*Exercise brief*: Pictures must not appear in the copy. Restate exactly the lines below from the one with "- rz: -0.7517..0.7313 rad" through the one with "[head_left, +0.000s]", inclusive.

*Recorded information*:
=-=-=-=-=
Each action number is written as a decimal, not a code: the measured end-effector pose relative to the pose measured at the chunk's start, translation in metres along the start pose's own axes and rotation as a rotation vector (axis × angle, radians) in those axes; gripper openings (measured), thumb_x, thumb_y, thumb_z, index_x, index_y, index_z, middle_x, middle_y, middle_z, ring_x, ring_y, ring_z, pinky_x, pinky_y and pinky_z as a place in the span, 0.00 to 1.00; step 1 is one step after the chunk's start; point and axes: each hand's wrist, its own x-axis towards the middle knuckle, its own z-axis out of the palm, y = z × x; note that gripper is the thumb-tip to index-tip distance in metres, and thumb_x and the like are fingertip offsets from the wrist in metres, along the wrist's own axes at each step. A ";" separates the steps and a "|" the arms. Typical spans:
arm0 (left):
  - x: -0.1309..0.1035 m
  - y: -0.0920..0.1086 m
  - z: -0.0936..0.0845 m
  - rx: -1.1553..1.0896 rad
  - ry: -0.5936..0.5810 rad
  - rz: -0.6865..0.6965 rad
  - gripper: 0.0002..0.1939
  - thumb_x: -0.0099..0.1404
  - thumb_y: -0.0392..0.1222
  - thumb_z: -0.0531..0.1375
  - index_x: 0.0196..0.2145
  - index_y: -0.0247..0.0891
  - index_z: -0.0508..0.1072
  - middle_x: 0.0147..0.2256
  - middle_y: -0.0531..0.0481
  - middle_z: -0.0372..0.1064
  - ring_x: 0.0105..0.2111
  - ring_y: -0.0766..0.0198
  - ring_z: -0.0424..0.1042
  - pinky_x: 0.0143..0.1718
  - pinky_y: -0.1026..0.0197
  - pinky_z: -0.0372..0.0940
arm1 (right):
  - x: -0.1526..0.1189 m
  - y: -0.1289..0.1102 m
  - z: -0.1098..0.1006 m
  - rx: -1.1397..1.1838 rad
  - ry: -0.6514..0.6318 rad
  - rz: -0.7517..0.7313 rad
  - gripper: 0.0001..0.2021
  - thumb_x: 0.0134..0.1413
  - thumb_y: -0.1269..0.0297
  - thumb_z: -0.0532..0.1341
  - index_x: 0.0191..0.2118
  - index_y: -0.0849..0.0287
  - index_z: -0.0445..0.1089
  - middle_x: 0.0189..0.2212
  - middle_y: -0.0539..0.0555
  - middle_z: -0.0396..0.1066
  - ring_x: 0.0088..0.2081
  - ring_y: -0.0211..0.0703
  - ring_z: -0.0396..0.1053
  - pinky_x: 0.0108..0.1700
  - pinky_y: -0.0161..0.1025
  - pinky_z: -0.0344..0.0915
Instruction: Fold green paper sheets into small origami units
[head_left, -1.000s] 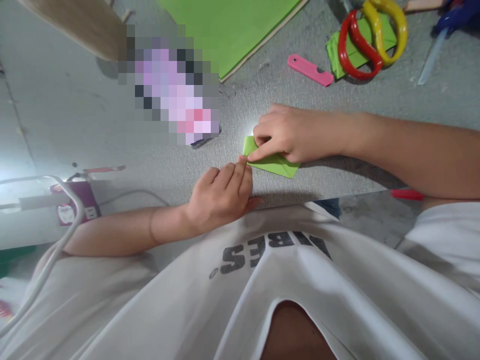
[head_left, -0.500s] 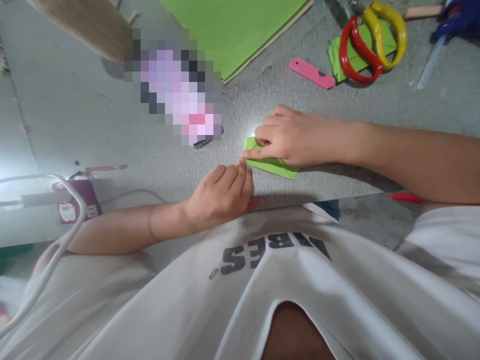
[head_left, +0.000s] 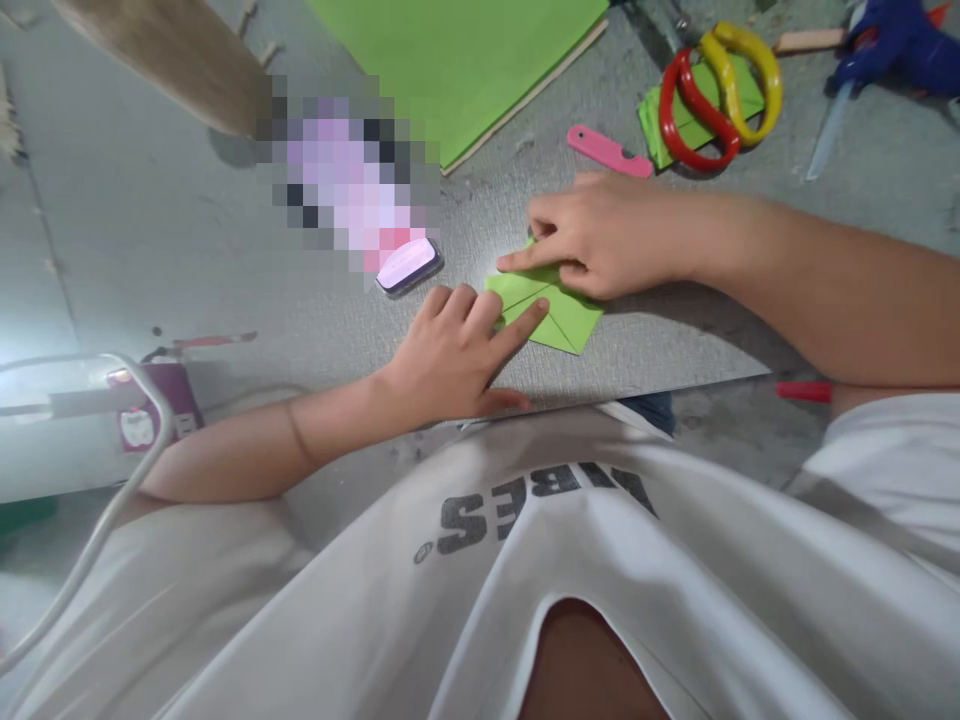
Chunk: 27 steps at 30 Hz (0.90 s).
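Observation:
A small creased piece of green paper (head_left: 566, 322) lies on the grey table near its front edge. My left hand (head_left: 454, 350) rests at the paper's left side, index finger stretched over the creases and thumb apart below. From the upper right, my right hand (head_left: 592, 235) lies over the paper's top part, its index finger pointing left along the upper edge and the other fingers bent. Part of the paper is hidden beneath that hand. Neither hand grips anything; both touch the paper from above.
A phone (head_left: 409, 265), partly pixelated, lies upper left of the hands. Behind are a large green sheet (head_left: 465, 70), a pink cutter (head_left: 607, 150), red-and-yellow scissors (head_left: 697, 110) on green papers, and a blue glue gun (head_left: 889, 45). A white cable (head_left: 154, 400) runs at left.
My left hand has opened, its index finger now extended over the paper. My right hand has moved up slightly, and more of the creased paper shows.

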 end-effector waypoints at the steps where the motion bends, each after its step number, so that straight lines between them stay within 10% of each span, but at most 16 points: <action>1: 0.002 0.000 0.001 -0.008 -0.011 -0.013 0.62 0.81 0.91 0.56 0.88 0.37 0.68 0.55 0.31 0.80 0.49 0.36 0.76 0.51 0.38 0.67 | -0.001 0.000 -0.002 -0.001 -0.003 0.028 0.24 0.76 0.47 0.67 0.67 0.44 0.91 0.55 0.56 0.91 0.55 0.58 0.84 0.65 0.57 0.74; 14: -0.001 0.008 0.005 -0.139 0.009 -0.090 0.64 0.82 0.92 0.49 0.90 0.37 0.67 0.67 0.24 0.78 0.60 0.31 0.73 0.60 0.35 0.66 | -0.021 0.001 -0.025 -0.099 0.066 0.243 0.16 0.78 0.43 0.73 0.53 0.49 0.90 0.36 0.55 0.88 0.44 0.59 0.85 0.45 0.52 0.71; 18: -0.009 0.023 -0.004 -0.085 -0.010 -0.136 0.54 0.90 0.80 0.53 0.89 0.31 0.67 0.80 0.19 0.73 0.75 0.23 0.70 0.71 0.30 0.66 | -0.026 -0.009 -0.012 -0.068 0.022 0.297 0.17 0.77 0.44 0.72 0.46 0.52 0.90 0.37 0.57 0.88 0.42 0.57 0.83 0.43 0.49 0.65; 24: -0.019 0.062 -0.001 -0.059 0.102 -0.138 0.47 0.90 0.72 0.60 0.83 0.25 0.75 0.70 0.20 0.84 0.72 0.27 0.81 0.74 0.32 0.75 | -0.041 -0.019 -0.015 0.044 -0.039 0.242 0.21 0.78 0.40 0.70 0.40 0.51 0.89 0.32 0.53 0.84 0.37 0.50 0.78 0.43 0.47 0.62; 27: -0.027 0.083 0.016 0.050 0.246 -0.151 0.25 0.90 0.48 0.64 0.75 0.35 0.84 0.63 0.29 0.90 0.67 0.36 0.88 0.68 0.38 0.81 | -0.045 -0.017 -0.018 0.121 -0.005 0.230 0.24 0.78 0.37 0.70 0.42 0.53 0.90 0.34 0.54 0.85 0.39 0.51 0.79 0.45 0.48 0.65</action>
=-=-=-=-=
*Answer for the task*:
  - rz: -0.7517..0.7313 rad
  - gripper: 0.0001..0.2021
  - thumb_x: 0.0134..0.1413
  - thumb_y: -0.1269..0.0297
  - thumb_z: -0.0532..0.1341
  - index_x: 0.0191..0.2118
  - index_y: -0.0849..0.0287
  - index_z: -0.0445..0.1089
  - middle_x: 0.0189..0.2212
  - middle_y: -0.0539..0.0555
  - middle_z: -0.0396..0.1066
  - ring_x: 0.0088..0.2081
  - ring_y: -0.0211..0.0703
  - ring_z: -0.0396..0.1053
  - pinky_x: 0.0108..0.1700
  - pinky_y: -0.0161..0.1025
  - pinky_z: -0.0344..0.0915
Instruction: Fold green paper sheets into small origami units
[head_left, -1.000s] 
[head_left, -0.500s] 
[head_left, +0.000s] 

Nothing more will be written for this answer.